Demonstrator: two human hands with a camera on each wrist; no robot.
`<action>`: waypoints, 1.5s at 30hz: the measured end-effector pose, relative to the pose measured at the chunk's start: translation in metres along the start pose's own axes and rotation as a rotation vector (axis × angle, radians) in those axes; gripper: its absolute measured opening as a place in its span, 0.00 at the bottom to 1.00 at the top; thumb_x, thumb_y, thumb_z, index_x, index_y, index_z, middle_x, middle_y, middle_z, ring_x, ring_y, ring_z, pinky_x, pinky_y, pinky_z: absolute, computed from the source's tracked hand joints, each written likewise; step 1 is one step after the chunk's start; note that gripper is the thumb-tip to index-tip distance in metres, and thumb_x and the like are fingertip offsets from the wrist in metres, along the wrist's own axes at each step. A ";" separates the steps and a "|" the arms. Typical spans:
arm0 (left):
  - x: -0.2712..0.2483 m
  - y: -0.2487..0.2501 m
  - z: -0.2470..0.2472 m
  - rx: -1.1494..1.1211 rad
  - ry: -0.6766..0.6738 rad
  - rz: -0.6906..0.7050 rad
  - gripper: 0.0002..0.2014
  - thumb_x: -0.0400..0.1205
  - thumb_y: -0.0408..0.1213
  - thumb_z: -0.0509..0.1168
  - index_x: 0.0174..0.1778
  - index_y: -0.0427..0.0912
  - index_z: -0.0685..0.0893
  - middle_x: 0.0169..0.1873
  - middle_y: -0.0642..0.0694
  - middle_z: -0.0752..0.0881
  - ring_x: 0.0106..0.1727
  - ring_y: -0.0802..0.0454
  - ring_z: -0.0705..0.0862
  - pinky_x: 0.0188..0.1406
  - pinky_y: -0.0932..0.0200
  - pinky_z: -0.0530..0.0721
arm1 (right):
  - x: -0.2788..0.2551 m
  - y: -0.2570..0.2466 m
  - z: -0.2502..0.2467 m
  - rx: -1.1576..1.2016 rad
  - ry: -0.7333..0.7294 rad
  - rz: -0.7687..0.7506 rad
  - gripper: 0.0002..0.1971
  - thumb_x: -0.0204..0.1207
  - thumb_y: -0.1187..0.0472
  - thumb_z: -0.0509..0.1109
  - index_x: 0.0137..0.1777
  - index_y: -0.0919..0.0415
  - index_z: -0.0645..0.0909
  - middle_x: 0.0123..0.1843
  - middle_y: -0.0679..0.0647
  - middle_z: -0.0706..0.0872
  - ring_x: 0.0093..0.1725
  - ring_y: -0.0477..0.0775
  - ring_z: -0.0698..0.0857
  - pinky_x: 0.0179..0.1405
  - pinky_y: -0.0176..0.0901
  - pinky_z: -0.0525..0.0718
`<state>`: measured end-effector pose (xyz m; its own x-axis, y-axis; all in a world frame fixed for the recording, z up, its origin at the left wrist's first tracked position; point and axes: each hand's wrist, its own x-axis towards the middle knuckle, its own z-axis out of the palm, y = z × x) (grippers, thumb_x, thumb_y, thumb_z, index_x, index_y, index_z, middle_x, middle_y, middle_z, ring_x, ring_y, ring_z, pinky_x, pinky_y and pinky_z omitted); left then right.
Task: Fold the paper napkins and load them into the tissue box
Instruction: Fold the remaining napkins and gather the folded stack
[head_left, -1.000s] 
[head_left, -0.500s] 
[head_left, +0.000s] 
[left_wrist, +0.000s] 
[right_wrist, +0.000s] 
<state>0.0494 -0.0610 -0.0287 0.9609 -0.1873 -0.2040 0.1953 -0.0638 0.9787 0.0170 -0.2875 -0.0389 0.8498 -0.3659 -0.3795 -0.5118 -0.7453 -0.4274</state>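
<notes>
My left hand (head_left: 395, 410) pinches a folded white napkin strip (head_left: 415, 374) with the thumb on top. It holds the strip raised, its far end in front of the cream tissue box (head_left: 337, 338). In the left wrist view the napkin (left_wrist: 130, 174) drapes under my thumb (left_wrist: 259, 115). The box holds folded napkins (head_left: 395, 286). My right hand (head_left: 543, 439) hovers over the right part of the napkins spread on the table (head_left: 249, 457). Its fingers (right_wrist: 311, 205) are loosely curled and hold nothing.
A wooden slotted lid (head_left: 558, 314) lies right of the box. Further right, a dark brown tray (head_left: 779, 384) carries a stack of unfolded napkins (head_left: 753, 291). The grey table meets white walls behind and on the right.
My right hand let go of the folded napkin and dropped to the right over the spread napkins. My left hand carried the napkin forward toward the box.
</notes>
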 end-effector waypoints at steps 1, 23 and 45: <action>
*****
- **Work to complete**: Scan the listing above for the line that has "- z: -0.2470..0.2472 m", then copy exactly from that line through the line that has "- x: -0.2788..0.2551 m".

- **Finished exercise**:
  - z: -0.2470..0.2472 m
  - rx: -1.1494..1.1211 rad
  - ry: -0.6766..0.6738 rad
  - rz: -0.6906..0.7050 rad
  - gripper: 0.0002..0.2014
  - thumb_x: -0.0400..0.1205
  - thumb_y: -0.0408..0.1213
  - thumb_z: -0.0509..0.1168
  - index_x: 0.0174..0.1778
  - index_y: -0.0427..0.0912
  - index_z: -0.0685..0.0893
  - middle_x: 0.0169..0.1873
  - middle_y: -0.0642..0.0694
  - middle_z: -0.0752..0.0881
  - ring_x: 0.0106..0.1727
  - ring_y: -0.0802..0.0454
  - ring_z: -0.0705..0.0862
  - pinky_x: 0.0188..0.1406
  - pinky_y: -0.0932..0.0200
  - pinky_z: -0.0530..0.0721
arm1 (right):
  - x: -0.2788..0.2551 m

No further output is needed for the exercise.